Constitué aujourd’hui essentiellement d’installations fixes, le système C3I devra recevoir des moyens mobiles permettant l’engagement simultané sur deux théâtres géographiquement séparés. Le commandement national doit en outre être capable en permanence de commander les moyens déployés en Allemagne et (sauf en ce qui concerne l’emploi) ceux engagés à l’extérieur sous contrôle opérationnel multinational, et lors de leur transit (aller et retour) les éléments des forces de réaction rapide ; il demeure en tout temps responsable de leur logistique.
En vue d’adapter progressivement la Luftwaffe à ses nouvelles missions, l’effort portera sur les moyens de transmission, les équipements spéciaux (personnels et de « vie » : tentes, conteneurs…), sur l’amélioration des capacités tout temps des F-4F (achat du missile AMRAAM), sur la combinaison de l’emploi des Hawk et des Patriot, sur l’équipement du Tornado en armes de précision pour cibles ponctuelles.
Ainsi, dès 1995, la Luftwaffe va mettre une part importante de ses forces à la disposition de l’Alliance en vue de l’emploi à l’extérieur avec pour but essentiel de prévenir les crises avant qu’elles ne dégénèrent en conflits ouverts, la supériorité de nos propres moyens devant ôter à l’agresseur éventuel tout espoir de réussite.
• Le général (CR) H. Hagena (3) et le colonel (er) N. von Witzendorf interrogent : « La défense antimissiles, capacité clé pour la Bundeswehr ou tonneau des Danaïdes ? » À juste titre, le récent Livre blanc allemand attribue à la défense contre les missiles une importance cruciale. Il omet pourtant de délimiter clairement le sujet : évaluation précise de la menace aujourd’hui et dans l’avenir prévisible ? Qu’entend-on protéger effectivement ? Réaliser un système de protection antimissiles est-il la seule façon de lutter contre une prolifération de fusées ou d’armes de destruction massive que les mesures non militaires se seraient montrées incapables d’empêcher ?
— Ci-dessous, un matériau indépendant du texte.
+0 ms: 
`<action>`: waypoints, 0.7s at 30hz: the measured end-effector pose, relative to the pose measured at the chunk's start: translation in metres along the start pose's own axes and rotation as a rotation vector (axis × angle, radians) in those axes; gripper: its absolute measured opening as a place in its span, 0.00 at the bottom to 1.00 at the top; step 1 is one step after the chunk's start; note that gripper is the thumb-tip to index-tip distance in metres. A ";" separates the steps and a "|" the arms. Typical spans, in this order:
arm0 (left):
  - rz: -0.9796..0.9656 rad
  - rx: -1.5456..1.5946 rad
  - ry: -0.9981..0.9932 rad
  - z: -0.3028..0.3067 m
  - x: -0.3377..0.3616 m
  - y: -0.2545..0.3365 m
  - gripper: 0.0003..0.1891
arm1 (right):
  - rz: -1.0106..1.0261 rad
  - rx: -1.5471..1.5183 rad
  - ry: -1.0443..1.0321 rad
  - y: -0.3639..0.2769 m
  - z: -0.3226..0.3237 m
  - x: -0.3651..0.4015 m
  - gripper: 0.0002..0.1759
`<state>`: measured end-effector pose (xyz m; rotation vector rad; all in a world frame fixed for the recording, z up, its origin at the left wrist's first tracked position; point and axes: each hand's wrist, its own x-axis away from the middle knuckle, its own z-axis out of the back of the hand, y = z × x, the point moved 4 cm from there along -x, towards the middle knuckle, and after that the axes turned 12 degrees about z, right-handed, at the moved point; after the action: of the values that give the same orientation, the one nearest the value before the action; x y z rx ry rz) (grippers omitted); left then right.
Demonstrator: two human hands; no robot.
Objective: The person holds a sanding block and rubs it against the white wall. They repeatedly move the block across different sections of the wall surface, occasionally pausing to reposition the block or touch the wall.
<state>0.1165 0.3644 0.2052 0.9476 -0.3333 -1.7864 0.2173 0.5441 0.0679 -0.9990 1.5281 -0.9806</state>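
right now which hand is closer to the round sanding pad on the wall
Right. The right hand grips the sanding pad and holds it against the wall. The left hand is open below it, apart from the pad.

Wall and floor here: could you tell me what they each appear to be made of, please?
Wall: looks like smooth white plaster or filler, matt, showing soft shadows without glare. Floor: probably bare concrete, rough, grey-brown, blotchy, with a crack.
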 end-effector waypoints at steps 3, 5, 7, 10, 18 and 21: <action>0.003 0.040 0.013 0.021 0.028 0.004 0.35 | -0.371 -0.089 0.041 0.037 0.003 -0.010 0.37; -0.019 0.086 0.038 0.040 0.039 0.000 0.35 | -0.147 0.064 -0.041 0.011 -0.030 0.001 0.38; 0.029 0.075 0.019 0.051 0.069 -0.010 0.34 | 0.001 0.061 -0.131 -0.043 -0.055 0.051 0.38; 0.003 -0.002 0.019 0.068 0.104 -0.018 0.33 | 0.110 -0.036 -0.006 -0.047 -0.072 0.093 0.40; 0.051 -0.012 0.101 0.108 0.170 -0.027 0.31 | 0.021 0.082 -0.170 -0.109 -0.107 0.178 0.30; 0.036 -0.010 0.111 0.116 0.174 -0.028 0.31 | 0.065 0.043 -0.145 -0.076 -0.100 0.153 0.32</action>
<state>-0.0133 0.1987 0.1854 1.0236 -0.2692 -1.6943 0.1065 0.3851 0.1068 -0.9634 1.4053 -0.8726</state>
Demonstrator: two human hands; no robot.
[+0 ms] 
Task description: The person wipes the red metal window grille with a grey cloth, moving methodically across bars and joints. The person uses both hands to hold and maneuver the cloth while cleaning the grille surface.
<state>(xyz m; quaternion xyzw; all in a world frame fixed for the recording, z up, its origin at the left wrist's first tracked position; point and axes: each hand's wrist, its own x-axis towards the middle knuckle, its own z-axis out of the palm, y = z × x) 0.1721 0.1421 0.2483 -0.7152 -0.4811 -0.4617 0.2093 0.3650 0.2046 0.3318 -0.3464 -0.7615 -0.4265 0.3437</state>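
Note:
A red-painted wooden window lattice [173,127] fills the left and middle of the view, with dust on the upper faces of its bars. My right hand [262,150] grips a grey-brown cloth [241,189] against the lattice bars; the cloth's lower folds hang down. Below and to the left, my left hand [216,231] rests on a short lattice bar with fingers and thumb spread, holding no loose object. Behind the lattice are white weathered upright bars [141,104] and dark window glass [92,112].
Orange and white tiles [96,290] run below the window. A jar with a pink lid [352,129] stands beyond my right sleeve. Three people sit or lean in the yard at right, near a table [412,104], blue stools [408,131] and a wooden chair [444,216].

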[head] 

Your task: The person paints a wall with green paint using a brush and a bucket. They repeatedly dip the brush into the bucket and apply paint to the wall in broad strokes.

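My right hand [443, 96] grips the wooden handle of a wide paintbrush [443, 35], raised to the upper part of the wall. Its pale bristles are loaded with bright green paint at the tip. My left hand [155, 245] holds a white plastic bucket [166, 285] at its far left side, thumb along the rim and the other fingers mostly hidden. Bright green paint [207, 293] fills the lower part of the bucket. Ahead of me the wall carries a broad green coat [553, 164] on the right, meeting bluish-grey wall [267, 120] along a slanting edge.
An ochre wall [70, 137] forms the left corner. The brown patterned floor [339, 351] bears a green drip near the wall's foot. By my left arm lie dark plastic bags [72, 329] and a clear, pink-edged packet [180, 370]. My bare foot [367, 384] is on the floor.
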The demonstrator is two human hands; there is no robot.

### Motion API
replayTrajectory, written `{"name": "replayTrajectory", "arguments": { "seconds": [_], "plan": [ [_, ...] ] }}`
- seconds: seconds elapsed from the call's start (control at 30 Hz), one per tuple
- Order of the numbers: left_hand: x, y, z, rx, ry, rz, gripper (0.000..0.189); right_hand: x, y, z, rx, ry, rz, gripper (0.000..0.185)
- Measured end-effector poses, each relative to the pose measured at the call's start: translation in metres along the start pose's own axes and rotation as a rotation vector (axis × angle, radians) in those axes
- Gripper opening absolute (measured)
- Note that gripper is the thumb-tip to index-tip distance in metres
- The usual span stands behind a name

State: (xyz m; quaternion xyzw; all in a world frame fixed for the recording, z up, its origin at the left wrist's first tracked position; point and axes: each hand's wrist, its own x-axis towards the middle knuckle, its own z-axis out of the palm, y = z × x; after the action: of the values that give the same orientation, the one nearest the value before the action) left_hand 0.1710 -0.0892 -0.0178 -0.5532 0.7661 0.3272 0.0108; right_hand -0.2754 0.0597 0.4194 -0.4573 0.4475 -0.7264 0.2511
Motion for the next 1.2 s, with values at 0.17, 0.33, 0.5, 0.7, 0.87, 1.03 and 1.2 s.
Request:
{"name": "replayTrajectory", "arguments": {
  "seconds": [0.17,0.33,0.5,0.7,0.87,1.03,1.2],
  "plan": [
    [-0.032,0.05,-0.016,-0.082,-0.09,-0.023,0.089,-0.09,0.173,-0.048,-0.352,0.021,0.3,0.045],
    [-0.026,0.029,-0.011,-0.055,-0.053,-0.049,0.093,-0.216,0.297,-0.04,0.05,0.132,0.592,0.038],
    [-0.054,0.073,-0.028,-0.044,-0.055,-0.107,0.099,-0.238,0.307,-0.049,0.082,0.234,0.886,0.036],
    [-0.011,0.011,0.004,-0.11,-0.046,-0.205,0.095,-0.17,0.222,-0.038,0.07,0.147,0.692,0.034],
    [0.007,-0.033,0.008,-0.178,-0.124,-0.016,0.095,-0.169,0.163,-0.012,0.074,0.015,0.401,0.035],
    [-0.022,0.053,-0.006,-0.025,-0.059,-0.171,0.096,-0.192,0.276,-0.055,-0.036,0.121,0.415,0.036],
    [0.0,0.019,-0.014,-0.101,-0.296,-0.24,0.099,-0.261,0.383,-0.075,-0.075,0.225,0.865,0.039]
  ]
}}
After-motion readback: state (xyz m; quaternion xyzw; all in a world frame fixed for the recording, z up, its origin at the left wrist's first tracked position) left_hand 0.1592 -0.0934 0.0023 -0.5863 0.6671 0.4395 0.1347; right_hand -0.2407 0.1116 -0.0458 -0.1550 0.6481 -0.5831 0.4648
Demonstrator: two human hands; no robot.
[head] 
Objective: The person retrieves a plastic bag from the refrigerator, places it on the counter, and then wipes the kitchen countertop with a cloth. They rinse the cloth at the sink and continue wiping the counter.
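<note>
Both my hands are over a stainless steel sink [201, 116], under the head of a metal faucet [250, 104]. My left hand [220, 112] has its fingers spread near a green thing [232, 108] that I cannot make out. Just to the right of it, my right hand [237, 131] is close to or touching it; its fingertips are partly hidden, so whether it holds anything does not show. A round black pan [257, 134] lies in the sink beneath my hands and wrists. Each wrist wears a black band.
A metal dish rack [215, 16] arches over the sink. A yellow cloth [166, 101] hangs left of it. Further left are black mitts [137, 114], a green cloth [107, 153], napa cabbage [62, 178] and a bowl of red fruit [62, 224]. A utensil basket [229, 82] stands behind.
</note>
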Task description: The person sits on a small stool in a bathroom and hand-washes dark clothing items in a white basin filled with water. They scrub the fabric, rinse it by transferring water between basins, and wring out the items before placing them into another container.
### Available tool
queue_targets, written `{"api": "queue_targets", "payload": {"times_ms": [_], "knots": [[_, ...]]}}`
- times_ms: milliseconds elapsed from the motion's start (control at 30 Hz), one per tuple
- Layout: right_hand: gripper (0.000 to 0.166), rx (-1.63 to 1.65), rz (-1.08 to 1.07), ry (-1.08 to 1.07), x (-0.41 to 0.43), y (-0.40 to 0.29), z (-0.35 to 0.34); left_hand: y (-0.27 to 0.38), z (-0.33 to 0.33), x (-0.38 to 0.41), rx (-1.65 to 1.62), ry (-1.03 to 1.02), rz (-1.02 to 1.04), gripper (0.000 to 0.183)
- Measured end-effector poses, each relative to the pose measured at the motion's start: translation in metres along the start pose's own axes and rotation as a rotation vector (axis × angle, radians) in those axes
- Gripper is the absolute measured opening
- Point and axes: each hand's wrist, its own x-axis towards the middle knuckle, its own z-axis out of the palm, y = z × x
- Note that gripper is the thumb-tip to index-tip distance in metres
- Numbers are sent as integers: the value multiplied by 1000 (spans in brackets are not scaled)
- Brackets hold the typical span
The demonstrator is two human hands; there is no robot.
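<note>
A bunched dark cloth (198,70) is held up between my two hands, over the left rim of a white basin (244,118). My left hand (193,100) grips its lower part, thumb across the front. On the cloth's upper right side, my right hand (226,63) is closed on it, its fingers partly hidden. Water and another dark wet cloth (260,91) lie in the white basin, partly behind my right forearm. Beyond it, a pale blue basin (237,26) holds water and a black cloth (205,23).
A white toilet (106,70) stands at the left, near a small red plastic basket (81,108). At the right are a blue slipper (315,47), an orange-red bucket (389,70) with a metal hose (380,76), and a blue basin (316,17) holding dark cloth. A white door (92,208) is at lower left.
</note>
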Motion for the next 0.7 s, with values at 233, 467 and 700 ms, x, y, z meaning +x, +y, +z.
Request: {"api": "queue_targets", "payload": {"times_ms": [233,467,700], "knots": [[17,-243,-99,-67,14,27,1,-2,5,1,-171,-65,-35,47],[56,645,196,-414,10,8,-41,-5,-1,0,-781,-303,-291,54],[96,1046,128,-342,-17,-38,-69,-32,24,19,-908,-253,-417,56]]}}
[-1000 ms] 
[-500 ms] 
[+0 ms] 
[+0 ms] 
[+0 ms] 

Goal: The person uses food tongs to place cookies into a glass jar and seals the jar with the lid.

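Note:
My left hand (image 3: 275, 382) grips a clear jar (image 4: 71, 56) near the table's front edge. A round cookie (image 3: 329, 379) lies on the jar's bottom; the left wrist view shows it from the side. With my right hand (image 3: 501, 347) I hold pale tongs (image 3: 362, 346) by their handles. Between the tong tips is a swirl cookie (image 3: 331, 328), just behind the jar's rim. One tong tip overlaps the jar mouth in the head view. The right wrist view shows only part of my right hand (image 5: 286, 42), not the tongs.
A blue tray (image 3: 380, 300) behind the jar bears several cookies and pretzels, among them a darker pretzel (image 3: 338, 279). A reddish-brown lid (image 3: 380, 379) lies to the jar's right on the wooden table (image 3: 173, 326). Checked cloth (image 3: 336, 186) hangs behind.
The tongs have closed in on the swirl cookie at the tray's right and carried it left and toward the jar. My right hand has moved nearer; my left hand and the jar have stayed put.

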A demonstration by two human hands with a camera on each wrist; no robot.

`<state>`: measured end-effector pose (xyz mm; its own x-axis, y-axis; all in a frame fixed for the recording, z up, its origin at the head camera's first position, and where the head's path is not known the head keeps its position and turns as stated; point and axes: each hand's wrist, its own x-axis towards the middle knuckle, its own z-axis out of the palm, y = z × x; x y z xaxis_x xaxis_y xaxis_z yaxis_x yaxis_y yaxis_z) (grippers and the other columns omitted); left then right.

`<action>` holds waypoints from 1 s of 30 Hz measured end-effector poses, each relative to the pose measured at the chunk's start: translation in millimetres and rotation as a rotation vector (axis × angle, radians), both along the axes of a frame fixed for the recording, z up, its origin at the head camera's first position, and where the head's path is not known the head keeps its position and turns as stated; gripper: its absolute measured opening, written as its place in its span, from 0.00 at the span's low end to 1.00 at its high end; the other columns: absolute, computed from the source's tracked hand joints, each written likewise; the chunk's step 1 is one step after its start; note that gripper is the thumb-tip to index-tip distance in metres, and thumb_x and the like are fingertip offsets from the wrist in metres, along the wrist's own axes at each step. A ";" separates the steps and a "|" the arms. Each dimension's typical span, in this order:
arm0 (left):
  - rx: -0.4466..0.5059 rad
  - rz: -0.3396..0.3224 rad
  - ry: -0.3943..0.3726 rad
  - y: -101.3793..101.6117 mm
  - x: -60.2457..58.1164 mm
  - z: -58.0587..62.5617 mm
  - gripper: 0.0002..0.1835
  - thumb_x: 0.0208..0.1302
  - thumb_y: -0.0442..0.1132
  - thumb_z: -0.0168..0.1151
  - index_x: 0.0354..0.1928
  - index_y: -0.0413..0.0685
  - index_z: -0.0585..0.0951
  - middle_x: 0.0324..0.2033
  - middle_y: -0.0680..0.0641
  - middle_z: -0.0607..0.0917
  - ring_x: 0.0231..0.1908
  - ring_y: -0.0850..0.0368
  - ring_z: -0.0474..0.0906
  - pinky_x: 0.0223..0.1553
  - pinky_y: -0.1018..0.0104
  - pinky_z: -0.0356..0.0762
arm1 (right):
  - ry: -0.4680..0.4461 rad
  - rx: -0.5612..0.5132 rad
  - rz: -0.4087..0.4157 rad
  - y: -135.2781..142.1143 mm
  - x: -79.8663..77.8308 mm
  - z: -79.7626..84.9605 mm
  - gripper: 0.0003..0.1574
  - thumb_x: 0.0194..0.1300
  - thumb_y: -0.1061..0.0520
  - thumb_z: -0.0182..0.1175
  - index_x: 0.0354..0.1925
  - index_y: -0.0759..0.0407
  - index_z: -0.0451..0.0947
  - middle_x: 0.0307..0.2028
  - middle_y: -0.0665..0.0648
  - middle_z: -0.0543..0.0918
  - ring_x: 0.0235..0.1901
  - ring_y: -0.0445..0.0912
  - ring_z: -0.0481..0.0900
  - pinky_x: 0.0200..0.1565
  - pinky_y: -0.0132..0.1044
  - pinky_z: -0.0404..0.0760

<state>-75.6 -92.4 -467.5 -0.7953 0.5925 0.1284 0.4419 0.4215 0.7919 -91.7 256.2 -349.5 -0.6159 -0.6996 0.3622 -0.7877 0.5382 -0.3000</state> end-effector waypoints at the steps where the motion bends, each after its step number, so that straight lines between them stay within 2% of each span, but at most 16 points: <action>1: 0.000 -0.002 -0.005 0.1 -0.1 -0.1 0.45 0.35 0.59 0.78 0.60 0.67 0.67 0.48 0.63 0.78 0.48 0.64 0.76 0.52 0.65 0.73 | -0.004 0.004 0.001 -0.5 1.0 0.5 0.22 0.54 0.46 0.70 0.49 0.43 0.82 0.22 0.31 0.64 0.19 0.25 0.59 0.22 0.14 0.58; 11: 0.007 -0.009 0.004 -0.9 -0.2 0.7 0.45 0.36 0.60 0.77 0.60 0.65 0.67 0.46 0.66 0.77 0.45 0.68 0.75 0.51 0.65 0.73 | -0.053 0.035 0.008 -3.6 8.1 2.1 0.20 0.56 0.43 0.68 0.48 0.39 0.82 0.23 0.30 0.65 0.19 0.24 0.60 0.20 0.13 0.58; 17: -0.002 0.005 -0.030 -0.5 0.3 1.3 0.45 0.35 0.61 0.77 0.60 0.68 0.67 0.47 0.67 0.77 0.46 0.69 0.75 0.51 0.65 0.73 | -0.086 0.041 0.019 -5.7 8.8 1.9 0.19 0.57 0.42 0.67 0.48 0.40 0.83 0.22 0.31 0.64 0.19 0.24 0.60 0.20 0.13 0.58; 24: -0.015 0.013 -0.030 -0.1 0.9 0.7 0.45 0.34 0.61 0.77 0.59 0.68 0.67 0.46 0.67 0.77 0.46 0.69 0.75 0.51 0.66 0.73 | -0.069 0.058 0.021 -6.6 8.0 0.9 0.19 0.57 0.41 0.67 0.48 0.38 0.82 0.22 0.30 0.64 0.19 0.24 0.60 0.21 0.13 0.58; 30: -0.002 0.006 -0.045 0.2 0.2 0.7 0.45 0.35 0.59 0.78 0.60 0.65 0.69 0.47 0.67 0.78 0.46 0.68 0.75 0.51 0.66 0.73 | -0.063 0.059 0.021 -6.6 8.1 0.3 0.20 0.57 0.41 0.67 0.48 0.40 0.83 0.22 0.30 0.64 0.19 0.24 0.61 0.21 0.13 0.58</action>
Comme tout projet de système de défense antimissiles est trop coûteux pour que l’Allemagne puisse espérer le réaliser seule, il lui appartient de préciser dans les meilleurs délais quelles options elle envisage et d’en discuter avec ses alliés en vue de rechercher avec eux la solution la meilleure (faisabilité, efficacité…). ♦
Jean Rives-Niessel
(1) NDLR : ce terme est parfaitement traduit par contrainte ou coercition. Espérons qu’il n’entrera pas tel quel dans le vocabulaire stratégique français.
(2) Lieutenant-colonel I.G. (BEMS), actuellement chef de section à FüL (l’EMAA).
(3) Il a été commandant en second de la Führungsakademie, correspondant au Collège interarmées de défense français.